Он это сказал не слишком громко, но с таким вызовом, что все обернулись от своих мольбертов.

— В каком смысле? — не понял Федор.

— Всех нас пичкают жвачкой, старой, заплесневелой… Одни ее едят потому, что не способны представить — существует нормальная пища. Другие, как верблюды, надеются жирок отложить на загорбок. Жирок на жвачке — капиталец на будущее.

Кое-кто охотно положил кисть и палитру, подошел поближе, предчувствуя — будет спор, заварится каша.

— Опять проповеди к вере праведной. А не надоело? — отмахнулся Федор.

— А ты погляди, кто за веру Чернышева держится? Патентованные жвачные, вроде вот него — Ивана Мыша. Им легко, тебе трудно — не тот человек, чтоб сидеть над жвачкой…

Мягким шагом подошел Вячеслав с палитрой в руке:

— «Приди, пророк, и виждь и внемли…» А нельзя ли от пророка попросить вежливости?

Слободко не двинул в его сторону и бровью, только по скулам поплыл румянец.

— Чернышевым это на руку, — продолжал он. — Ты все еще не можешь раскусить этих высокопринципиальных типов?.. Принципиальны потому, что их принципы разрешены уставом, охраняются начальством…

— Ты зарываешься, пророк!

— И так будет всегда у них — дорожка от принципа к принципу под высокой охраной. И такие далеко пойдут, до кресел Академии художеств. Это они потом станут на старой закваске сочинять новую жвачку. Тебе страдать от нее несварением желудка…

Вячеслав шагнул вплотную к Слободко. Федор никогда прежде не видел, чтоб Вячеслав бледнел. Лицо у него стало серым, каким-то старческим. На сером лице колючие глаза, подбородок вздернут, шея вытянута — мальчишеская стройная шея.
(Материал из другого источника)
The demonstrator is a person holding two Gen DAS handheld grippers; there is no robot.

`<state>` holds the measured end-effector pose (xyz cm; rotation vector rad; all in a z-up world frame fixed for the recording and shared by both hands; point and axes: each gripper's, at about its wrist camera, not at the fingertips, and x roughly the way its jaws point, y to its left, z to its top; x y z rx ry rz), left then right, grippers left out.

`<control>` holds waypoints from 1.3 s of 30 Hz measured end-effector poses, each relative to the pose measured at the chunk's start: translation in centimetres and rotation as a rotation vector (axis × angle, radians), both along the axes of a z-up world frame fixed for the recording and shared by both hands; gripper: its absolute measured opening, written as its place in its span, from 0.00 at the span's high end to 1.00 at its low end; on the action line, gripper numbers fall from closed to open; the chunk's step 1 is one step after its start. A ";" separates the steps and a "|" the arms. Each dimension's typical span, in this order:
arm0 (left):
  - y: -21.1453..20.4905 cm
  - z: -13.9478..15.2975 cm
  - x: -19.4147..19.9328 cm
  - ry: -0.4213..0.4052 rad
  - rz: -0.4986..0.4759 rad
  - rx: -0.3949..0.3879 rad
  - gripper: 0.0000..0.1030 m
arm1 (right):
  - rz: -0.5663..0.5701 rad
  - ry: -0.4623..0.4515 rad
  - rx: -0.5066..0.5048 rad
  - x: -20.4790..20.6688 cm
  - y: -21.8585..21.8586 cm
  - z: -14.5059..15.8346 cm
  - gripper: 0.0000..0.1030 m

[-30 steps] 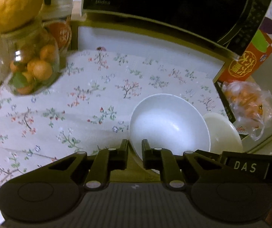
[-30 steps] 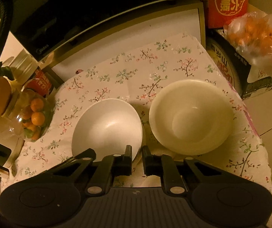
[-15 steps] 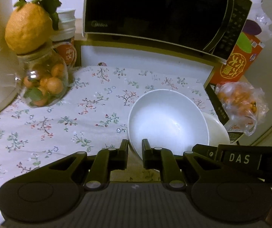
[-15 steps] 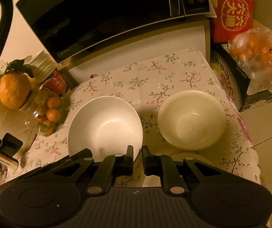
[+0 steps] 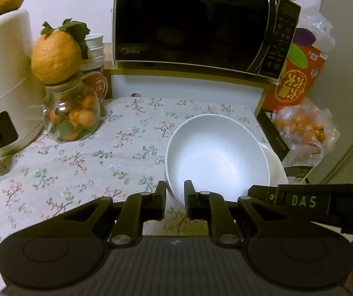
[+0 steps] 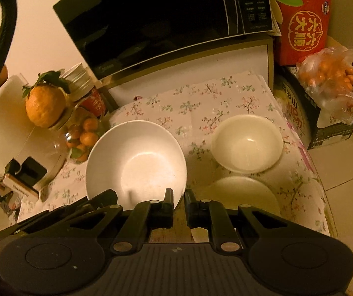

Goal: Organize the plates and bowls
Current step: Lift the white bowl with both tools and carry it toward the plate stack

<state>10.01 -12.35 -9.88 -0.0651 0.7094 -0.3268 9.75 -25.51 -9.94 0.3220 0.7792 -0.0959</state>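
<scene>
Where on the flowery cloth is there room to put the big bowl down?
The widest bare stretch of the flowery cloth lies between the fruit jar and the big white bowl, running back to the shelf under the microwave. The right side is crowded: the cream bowl, a plate and the bagged oranges.

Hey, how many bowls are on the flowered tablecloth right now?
2: a large white bowl gripped at its near rim, left of the small cream bowl. Below the small one lies a plate, not counted.
</scene>
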 end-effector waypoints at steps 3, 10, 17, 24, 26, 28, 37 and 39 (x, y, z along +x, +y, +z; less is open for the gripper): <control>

— Слушай, ты! — клокотнул горлом. — В старые добрые времена за такие слова становились к барьеру!

Карман старенького халата у Левы Слободко вздулся от сжатого кулака.

— Твое счастье, что теперь этого нет. Влепил бы в твой медный лоб… с наслаждением…

— Слушай! То, что ты сказал, — гадость! Злобная, гнусная гадость без повода.

— Уж не попросить ли мне у тебя прощения?

— Именно!

— А если нет, что тогда?

— Ты сказал гадость. Будь добр извиниться за нее при всех!